**WHAT YOU SHOULD DO**
Below are records; state how many of their lines hold the word "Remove", and give only the figure.

**EXTRACTED MATERIAL**
#####

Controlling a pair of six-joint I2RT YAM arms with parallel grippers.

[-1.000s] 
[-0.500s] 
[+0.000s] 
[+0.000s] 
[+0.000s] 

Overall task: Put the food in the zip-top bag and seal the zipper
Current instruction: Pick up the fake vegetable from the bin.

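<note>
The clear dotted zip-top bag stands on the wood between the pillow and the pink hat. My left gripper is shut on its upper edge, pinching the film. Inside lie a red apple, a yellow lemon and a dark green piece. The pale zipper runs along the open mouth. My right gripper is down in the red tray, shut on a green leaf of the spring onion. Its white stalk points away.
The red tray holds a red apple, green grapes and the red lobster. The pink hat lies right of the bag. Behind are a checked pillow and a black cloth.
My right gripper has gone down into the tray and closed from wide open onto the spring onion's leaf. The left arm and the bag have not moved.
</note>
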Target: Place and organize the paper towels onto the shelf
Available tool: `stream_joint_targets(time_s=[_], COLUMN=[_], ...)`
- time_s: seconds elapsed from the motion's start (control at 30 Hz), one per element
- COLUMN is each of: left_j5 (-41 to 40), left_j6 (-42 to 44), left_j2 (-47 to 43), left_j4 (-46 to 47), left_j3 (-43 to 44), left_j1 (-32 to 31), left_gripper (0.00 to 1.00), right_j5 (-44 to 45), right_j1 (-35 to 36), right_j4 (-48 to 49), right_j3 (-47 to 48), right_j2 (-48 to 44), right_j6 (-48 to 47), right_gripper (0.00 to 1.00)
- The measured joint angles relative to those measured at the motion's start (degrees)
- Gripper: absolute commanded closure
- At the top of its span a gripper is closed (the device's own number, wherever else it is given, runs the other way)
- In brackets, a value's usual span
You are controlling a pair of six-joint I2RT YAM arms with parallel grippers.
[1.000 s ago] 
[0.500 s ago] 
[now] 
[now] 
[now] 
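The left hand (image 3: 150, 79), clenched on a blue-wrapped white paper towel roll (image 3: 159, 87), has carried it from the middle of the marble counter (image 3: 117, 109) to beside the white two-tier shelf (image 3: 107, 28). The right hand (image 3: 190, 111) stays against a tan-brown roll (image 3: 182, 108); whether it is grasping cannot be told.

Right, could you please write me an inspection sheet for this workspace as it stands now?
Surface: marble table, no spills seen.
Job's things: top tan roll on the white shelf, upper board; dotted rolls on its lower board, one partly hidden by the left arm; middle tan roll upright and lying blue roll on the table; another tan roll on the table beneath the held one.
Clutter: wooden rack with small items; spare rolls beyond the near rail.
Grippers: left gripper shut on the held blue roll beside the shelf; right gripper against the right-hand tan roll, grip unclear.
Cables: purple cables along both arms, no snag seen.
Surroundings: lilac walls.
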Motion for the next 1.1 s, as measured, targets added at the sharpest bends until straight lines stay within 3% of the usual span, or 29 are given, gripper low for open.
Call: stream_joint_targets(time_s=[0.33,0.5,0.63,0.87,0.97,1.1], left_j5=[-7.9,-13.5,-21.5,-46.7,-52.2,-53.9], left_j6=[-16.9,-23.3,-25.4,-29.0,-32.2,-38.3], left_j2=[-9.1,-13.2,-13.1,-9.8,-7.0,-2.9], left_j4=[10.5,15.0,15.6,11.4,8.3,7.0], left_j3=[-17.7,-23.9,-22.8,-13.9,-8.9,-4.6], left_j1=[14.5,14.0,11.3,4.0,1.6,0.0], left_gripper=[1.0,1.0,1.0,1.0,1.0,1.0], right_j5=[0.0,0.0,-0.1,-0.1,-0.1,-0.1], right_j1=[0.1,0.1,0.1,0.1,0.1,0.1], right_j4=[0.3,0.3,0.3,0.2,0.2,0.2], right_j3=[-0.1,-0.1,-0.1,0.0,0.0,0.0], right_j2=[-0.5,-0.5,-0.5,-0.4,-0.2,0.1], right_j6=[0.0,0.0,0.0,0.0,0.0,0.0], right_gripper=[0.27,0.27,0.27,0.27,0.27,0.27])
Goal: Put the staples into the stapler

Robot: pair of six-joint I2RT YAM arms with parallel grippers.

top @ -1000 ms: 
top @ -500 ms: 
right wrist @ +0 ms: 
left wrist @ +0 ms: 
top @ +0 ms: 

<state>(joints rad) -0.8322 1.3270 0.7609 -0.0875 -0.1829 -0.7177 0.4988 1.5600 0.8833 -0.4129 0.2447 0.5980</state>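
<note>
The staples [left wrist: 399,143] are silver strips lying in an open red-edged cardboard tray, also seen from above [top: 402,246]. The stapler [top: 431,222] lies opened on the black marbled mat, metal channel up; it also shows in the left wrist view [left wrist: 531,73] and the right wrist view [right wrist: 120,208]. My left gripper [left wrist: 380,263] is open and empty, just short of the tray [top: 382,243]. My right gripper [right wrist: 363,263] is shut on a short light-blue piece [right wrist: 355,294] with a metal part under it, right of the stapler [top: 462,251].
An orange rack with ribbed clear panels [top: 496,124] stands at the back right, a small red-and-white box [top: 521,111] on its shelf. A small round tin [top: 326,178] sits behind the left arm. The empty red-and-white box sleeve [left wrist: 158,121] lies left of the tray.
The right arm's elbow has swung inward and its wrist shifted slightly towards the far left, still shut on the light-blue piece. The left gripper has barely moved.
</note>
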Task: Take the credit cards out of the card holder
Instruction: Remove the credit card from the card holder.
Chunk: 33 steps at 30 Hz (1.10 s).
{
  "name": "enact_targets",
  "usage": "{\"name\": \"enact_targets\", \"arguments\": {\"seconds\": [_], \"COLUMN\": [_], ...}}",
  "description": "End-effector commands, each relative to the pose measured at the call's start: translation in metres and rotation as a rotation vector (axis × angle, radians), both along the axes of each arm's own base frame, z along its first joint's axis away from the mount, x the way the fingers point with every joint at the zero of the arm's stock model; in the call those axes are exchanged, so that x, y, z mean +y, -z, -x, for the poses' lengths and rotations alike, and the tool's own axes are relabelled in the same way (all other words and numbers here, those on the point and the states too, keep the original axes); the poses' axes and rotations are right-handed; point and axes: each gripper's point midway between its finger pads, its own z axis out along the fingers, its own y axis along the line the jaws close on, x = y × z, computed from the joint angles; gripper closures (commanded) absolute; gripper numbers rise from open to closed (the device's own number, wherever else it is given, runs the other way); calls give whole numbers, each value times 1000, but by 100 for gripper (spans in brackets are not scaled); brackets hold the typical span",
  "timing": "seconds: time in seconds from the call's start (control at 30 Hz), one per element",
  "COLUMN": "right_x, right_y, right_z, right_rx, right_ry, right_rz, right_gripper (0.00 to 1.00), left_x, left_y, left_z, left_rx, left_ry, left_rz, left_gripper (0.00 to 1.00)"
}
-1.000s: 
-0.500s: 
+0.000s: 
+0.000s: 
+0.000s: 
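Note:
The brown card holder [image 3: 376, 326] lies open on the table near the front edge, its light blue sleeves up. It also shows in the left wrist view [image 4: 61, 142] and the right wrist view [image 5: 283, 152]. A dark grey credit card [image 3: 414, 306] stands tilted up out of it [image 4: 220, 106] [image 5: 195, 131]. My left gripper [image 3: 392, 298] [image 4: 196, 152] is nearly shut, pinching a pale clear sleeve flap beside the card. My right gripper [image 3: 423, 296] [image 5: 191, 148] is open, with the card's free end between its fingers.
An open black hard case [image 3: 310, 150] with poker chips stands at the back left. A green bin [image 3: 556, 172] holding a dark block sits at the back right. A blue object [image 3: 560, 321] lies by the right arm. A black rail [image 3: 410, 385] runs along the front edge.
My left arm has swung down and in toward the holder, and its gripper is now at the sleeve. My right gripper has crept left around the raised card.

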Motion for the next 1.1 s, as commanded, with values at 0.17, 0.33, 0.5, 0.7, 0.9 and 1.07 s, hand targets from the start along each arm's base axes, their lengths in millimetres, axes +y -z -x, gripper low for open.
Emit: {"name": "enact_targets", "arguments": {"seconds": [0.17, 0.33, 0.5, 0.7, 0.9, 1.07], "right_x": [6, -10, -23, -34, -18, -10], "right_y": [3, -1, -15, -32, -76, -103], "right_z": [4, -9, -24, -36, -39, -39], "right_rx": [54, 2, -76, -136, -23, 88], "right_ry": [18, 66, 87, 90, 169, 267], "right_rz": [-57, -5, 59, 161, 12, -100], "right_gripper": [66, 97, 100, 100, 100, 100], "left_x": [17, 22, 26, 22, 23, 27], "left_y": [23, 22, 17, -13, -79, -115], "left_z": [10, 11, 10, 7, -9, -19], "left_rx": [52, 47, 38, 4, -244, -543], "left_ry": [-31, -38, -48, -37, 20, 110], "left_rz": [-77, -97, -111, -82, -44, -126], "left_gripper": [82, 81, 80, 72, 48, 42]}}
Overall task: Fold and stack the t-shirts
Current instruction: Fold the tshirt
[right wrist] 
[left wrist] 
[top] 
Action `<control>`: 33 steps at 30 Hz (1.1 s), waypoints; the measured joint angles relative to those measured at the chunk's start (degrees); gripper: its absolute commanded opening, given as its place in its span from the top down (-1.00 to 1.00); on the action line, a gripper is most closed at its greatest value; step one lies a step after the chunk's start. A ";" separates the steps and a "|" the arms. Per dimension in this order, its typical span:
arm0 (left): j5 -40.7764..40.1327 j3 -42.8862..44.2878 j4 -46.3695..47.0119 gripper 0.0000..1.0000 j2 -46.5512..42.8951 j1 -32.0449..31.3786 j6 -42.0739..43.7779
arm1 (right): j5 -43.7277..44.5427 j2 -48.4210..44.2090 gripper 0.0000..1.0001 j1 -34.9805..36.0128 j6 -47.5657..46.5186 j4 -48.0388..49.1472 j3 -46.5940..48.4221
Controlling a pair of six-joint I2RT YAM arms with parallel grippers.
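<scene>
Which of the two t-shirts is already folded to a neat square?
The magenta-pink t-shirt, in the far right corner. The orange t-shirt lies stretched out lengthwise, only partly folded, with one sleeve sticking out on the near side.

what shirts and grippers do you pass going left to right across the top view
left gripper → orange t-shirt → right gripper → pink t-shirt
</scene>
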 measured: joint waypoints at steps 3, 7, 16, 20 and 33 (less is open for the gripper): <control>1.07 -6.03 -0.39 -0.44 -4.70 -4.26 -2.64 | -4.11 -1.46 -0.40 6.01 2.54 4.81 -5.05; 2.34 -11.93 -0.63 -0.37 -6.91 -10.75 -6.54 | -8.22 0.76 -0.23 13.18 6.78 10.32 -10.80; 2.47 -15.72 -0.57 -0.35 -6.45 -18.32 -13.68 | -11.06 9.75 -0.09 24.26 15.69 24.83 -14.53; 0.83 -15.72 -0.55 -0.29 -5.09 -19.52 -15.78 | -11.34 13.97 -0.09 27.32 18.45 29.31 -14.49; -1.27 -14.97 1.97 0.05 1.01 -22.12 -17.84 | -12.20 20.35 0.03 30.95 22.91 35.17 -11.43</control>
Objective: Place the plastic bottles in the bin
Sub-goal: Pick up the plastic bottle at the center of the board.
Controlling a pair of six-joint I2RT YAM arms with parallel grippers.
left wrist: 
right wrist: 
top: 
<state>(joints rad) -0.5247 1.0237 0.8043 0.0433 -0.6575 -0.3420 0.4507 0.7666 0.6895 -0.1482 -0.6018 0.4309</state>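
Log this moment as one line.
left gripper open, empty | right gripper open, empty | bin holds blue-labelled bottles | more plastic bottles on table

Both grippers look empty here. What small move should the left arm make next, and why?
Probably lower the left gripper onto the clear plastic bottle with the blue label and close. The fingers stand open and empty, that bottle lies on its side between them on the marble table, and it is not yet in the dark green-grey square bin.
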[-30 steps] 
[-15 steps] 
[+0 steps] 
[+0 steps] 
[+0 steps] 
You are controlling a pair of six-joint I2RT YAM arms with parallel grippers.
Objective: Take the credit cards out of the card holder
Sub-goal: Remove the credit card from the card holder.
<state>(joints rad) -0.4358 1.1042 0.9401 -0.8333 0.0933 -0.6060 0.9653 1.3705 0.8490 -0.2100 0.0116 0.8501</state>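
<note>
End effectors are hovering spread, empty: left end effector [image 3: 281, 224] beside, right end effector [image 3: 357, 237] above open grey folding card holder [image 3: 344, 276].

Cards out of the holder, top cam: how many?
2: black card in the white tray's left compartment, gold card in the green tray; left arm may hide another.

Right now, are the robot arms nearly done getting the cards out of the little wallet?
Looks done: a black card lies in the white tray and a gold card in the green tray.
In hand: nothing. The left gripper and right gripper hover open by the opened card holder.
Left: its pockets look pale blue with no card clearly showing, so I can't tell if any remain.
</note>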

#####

**ANSWER TO THIS EXERCISE**
2